Raw fresh meat sliced in cubes on board with vegetables

Aunque últimamente está muy de moda tomar la carne poco hecha, sobre todo si es roja, se trata de un hábito que puede conllevar una serie de riesgos para la salud. Tampoco es bueno pasarse, ya que un exceso también puede ser perjudicial.

Lo adecuado es cocinar la carne en su punto justo, sin que queden partes crudas o quemadas. Si queremos saber si está bien hecha tenemos que pincharla y comprobar que los jugos que salen son de color gris y no rosáceos.

La carne cocinada es más fácil de digerir y además mejora el sabor gracias al calor. Aunque lo más importante es que gracias a la cocción se eliminan los posibles parásitos y las bacterias, por tanto debemos cocinar la carne lo suficiente como para evitarlos, pero sin quemarla. Además, parece ser que nuestro organismo consigue obtener más energía de la carne cocinada que de la carne cruda. De todas formas es cierto que durante la cocción de la carne se pierden nutrientes a causa del calor.

En el caso de las parrillas o barbacoas cuando el fuego entra en contacto directo con la carne se pueden producir sustancias cancerígenas.

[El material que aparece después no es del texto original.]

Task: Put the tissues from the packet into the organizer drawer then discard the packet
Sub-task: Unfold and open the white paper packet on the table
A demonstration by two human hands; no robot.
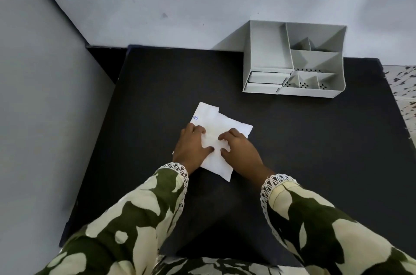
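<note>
Both sleeves [139, 214] near me; left hand [191, 148] and right hand [240, 153] lie with fingers curled, pinching the packet [216, 121] on the table [144, 99]. I reckon a hard tear could scatter tissues, and the far-right organizer [292, 60] drawers look shut.

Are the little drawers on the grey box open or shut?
Shut. Both drawers sit pushed into the organizer, fronts nearly flush, nothing showing inside.
</note>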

Es por ello que estas formas de cocinar deben ser ocasionales y no la norma. Los agentes carcinógenos no se crean cuando se hace al horno o cocida.

Por otra parte ciertos tipos de carne deben cocinarse lo suficiente y no dejarlas en ningún caso medio crudas, como por ejemplo el cerdo y las aves, además de las hamburguesas, ya que la carne picada se estropea antes.

Las mujeres embarazadas deben evitar comer todo tipo de carne cruda o poco hecha, sobre todo pollo, ya que puede tener la bacteria de la salmonella o el parásito de la toxoplasmosis, ambos muy peligrosos.

Es importante que guardemos la carne cruda separada del resto de los alimentos y que limpiemos muy bien los utensilios donde manipulemos la carne cruda.